Re: San Jose 10gig installation scheduled ... current equipment/cabling?
Posted: Sun Sep 25, 2022 10:11 am
drblack2k wrote:
A brief update for anyone curious/watching.
Fibre was dropped from the pole to the side of my house last week, and the official install happened this morning. The promised junction box was installed outside, and a 35m fibre cable pulled thru a hole into my crawlspace into my basement. We had a hard time getting to the back of my rack box in the crawlspace, so I've got the fibre temporarily pulled thru a wall-box closer to the exterior until I can get back there myself on a weekend. (gotta love foundation extensions in WG)
Once we had the fibre pulled, getting the Adtran 622v provisioned and connected took all of 3 minutes, and my UDM-SE connected to it right away with a Cat6 cable between the 10G port and a 10gig SFP module. As compared to my gigabit AT&T Fibre gear, the 622v is tiny and uses almost no power ... then again, it is purely a modem/ONT, as compared to the AT&T gateway monstrosity.

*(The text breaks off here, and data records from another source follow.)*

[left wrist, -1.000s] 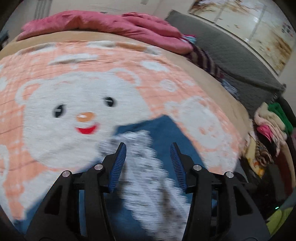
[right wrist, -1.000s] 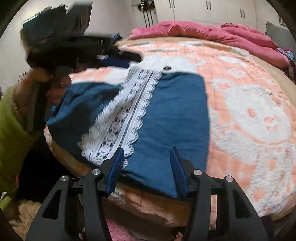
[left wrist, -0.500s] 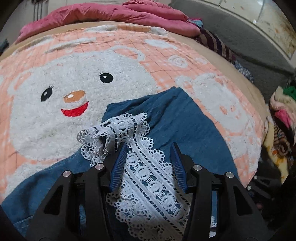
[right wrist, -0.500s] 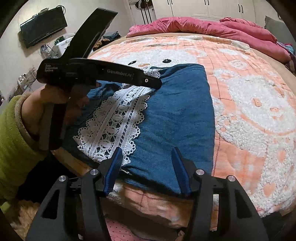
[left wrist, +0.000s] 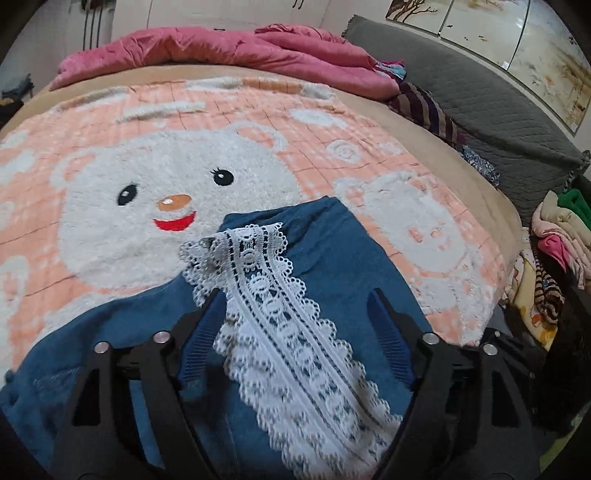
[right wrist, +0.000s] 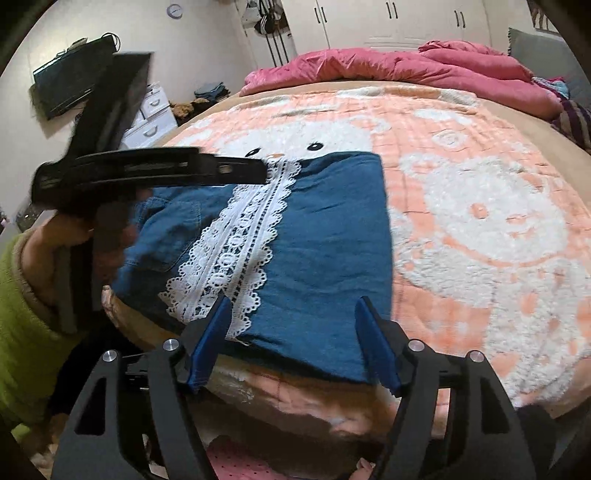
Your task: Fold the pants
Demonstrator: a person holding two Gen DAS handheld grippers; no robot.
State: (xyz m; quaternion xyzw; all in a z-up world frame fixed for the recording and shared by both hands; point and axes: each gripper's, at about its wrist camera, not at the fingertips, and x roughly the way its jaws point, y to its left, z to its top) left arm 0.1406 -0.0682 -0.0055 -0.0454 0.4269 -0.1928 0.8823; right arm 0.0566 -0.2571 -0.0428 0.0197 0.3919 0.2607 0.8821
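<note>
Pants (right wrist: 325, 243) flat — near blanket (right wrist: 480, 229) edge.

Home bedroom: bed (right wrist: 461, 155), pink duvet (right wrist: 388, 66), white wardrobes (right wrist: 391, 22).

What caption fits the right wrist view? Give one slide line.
Open right gripper hovers at the folded pants' near edge; left gripper reaches the lace strip's far end.

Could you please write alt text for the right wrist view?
Folded blue pants with a white lace stripe lie on a peach bear-print blanket. The open right gripper hovers at their near edge; the left gripper reaches over them.
</note>
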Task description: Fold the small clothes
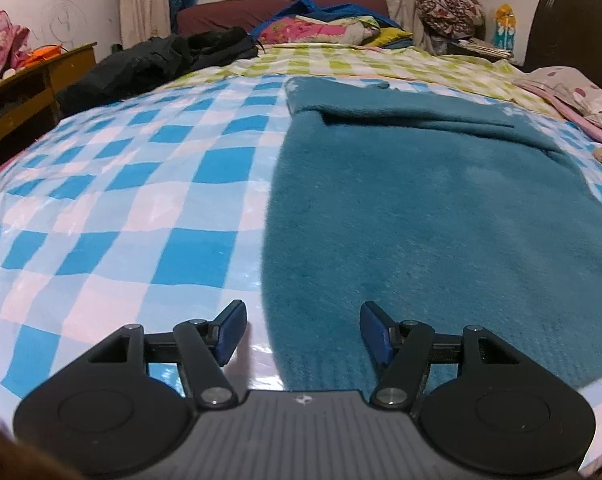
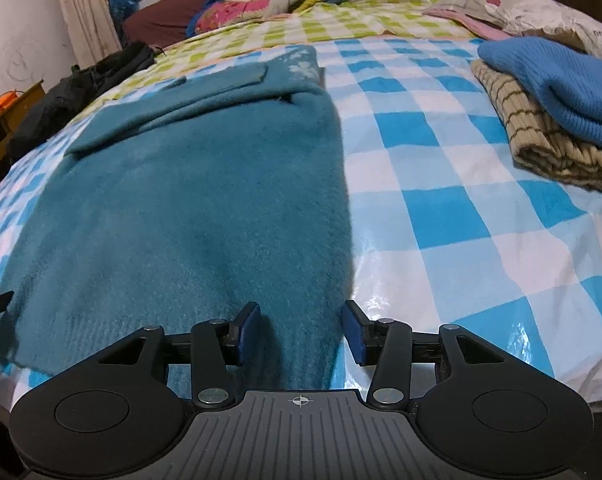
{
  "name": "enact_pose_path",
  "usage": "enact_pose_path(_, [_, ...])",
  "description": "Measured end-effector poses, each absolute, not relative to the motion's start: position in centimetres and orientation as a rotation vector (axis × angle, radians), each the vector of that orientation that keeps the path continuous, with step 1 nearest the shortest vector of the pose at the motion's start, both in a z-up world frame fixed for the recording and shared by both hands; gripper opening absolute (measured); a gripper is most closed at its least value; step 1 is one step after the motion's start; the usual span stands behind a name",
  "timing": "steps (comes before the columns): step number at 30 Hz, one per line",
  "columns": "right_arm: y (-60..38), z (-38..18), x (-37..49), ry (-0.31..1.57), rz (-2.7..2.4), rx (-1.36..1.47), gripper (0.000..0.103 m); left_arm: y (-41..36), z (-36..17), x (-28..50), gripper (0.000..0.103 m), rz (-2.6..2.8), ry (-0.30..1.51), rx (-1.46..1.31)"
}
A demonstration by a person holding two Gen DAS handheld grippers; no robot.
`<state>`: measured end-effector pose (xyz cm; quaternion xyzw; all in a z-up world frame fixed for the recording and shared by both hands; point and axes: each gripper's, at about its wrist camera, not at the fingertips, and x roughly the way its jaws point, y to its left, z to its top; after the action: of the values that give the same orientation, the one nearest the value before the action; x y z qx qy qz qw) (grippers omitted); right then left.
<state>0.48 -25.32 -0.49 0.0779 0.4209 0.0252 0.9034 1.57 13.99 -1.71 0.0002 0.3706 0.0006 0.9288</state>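
Both tools, left tool [image 1: 303, 332] and right tool [image 2: 301, 332], are gaping released over one teal sweater [image 2: 189, 200]; two folded knits [image 2: 557, 112] are lying upper right.

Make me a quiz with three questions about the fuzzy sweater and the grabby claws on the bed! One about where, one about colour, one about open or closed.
1. Where does the folded clothes pile lie?
A. right of the teal sweater
B. on it
C. on the floor

2. What colour is the top folded garment?
A. red
B. blue
C. black

3. How are the left gripper and right gripper?
A. both shut
B. one shut
C. both open

Answers: 1 A, checked bed cover lies between them. 2 B, blue knit over striped beige. 3 C, fingers apart, holding nothing.
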Motion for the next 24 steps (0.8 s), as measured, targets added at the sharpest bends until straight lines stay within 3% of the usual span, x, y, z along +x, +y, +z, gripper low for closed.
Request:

I'm "only" getting 6.2gb download (5gb upload) bandwidth right now, but I suspect I may need a higher grade Cat6 patch cable, and/or I might be hitting the upper limit of the WAN connection on my UDM-SE. I'll have to scrounge some more equipment this weekend to do further tests. To be fair almost all of my equipment is either gigabit, or connected to WiFi, so I won't be bumping up against that limit for a while.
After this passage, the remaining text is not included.